Remembering Our Danube Swabian Ancestors
     
 

Health Service

by Dr. Viktor Pratscher
Translated by Brad Schwebler

             Whether or not Feketitsch had a hospital when it was first settled, like all the other "Josephinische" towns, is not known.  If one had existed it would have certainly been left open during the first ten years since this also happened in the other communities.  At the end of the past century there was an autopsy room called the house of the dead on today's new German street.  For about the last 20 years another hospital building has existed next to the communal cemetery which was formerly the gardener's dwelling.  As the inscription testifies, this is an epidemic hospital which should serve to isolate persistent illnesses.  Fortunately so far it has not been necessary to use it since so far the sick could be isolated well enough in their dwellings.  It consists of a sickroom which is equipped with four beds, 2 tables, and 1 stretcher.  This hospital has often served as the poorhouse for the community and has already been used as such by our poor comrades.  Furthermore there is a morgue here which also serves as an autopsy room which is provided with the necessary tables and instruments.  

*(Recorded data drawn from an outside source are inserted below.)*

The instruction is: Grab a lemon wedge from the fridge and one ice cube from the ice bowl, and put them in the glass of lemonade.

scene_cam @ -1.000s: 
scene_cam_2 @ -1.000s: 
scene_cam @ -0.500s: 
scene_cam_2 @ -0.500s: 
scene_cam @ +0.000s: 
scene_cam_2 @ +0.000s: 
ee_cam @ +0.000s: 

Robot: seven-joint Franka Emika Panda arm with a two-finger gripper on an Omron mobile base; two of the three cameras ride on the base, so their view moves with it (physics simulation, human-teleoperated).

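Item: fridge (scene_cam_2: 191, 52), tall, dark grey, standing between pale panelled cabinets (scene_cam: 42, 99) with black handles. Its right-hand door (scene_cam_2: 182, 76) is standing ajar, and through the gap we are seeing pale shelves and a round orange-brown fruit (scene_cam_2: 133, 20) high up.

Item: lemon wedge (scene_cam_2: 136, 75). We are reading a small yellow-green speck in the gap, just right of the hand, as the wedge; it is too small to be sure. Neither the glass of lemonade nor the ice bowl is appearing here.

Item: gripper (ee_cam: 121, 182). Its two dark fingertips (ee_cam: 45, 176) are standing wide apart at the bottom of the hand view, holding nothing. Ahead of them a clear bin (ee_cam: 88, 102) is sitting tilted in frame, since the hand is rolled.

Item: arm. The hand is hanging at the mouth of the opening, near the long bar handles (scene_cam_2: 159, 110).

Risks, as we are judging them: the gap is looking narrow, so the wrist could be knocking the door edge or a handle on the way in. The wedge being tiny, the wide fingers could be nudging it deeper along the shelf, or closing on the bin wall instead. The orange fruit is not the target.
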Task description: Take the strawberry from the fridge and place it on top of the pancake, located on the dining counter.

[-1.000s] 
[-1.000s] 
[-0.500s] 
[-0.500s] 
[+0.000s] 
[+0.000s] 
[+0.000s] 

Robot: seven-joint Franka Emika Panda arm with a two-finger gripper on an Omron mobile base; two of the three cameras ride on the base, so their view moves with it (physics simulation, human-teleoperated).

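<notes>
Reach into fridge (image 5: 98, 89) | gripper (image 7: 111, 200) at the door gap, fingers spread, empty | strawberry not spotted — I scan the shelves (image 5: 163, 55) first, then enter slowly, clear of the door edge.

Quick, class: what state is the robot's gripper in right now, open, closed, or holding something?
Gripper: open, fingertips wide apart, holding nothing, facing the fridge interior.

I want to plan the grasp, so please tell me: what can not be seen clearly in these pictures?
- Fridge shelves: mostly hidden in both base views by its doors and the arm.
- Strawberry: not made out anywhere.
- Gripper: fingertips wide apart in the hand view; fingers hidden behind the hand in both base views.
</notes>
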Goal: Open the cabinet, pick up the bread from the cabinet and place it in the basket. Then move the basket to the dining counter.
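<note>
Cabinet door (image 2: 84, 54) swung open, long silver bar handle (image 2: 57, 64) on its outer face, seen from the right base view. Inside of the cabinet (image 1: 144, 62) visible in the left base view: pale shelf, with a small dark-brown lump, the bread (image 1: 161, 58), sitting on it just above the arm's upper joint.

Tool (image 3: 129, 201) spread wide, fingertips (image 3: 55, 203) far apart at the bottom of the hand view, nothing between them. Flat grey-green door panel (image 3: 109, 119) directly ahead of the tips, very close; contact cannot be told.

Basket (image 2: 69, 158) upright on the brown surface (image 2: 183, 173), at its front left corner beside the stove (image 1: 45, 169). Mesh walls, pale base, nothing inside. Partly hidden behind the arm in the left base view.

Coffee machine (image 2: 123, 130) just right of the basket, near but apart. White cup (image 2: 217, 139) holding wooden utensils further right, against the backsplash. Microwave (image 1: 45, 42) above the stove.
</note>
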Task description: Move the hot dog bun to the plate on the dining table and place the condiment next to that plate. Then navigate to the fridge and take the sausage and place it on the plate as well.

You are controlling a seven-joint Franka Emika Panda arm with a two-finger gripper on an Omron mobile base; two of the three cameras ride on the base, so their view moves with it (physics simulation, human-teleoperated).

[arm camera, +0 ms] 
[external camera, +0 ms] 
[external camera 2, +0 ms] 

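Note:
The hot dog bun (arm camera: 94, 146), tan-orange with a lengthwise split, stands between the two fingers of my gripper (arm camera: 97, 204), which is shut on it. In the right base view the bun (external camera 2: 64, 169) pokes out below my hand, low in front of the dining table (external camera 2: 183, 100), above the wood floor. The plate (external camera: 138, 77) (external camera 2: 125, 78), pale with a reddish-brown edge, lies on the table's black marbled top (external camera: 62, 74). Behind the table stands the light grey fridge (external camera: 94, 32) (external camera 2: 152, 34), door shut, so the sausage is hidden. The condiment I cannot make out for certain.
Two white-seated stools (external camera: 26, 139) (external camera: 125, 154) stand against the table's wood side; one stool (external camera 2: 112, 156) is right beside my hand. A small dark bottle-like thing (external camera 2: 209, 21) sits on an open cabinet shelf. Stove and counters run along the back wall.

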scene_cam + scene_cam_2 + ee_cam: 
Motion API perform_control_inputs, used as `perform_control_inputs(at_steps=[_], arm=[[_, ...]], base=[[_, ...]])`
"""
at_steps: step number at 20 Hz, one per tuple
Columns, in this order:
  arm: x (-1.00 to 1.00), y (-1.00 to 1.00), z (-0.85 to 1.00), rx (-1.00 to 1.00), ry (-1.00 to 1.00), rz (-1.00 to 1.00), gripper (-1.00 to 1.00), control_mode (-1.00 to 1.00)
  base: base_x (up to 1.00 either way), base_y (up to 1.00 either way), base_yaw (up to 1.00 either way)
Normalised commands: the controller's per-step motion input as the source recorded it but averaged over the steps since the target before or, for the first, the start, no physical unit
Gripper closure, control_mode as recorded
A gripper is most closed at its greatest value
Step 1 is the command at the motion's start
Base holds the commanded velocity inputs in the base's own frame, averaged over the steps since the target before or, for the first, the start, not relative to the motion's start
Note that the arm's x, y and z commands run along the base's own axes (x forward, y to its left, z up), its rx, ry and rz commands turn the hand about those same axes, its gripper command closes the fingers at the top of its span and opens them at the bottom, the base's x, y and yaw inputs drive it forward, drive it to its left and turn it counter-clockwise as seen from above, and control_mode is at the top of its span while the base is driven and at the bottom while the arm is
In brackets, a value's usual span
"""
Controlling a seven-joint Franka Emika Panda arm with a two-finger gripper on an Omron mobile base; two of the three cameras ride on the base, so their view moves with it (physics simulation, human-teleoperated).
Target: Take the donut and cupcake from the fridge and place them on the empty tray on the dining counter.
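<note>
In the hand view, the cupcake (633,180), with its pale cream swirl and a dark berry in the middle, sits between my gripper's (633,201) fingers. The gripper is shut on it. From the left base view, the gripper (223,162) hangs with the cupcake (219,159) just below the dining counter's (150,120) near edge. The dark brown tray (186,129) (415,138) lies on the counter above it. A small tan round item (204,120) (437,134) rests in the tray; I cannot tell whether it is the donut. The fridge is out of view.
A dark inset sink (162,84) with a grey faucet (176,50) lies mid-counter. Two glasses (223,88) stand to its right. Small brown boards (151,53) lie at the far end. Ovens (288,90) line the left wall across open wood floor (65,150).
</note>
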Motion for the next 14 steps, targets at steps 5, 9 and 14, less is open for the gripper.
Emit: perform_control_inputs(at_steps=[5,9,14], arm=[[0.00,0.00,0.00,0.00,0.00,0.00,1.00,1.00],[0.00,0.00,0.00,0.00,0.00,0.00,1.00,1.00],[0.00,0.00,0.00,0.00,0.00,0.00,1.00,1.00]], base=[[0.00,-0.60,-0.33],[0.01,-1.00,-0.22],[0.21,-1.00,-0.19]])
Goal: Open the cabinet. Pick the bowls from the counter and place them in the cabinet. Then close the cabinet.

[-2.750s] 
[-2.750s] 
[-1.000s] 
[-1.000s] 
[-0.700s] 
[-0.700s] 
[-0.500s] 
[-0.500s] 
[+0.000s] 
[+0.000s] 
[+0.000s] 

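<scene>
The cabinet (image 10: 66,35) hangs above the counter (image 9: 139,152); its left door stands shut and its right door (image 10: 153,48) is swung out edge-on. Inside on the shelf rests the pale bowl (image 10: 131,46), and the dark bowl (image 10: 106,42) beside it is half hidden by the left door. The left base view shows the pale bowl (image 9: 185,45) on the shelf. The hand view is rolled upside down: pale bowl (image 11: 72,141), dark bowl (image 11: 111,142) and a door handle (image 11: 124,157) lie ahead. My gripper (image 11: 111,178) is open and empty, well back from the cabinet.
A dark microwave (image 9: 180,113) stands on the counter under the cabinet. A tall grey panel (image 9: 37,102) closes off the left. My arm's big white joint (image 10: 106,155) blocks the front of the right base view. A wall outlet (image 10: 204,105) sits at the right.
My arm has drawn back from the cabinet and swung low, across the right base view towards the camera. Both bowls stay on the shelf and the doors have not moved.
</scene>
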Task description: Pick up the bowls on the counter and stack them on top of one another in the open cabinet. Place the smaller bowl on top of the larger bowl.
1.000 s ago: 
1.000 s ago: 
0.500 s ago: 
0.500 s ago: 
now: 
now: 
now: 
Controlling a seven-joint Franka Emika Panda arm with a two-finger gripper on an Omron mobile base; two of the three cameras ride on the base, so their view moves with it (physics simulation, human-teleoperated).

          The first pharmacy in the area was in Kula.  In 1874 a pharmacy opened in Sekitsch.  Feketitsch first had its own pharmacy in 1898.  Until then the doctor had a "hand-carried" pharmacy.  In 1908 the pharmacy gained Jakob Häußer, a local boy, who is still the owner today.  He received his diploma in 1906 in Klaufenberg.  The pharmacy was set up in rented rooms in the first years and in 1901 the first pharmacy was built in Feketitsch by Medveczky, the building of today's pharmacy.  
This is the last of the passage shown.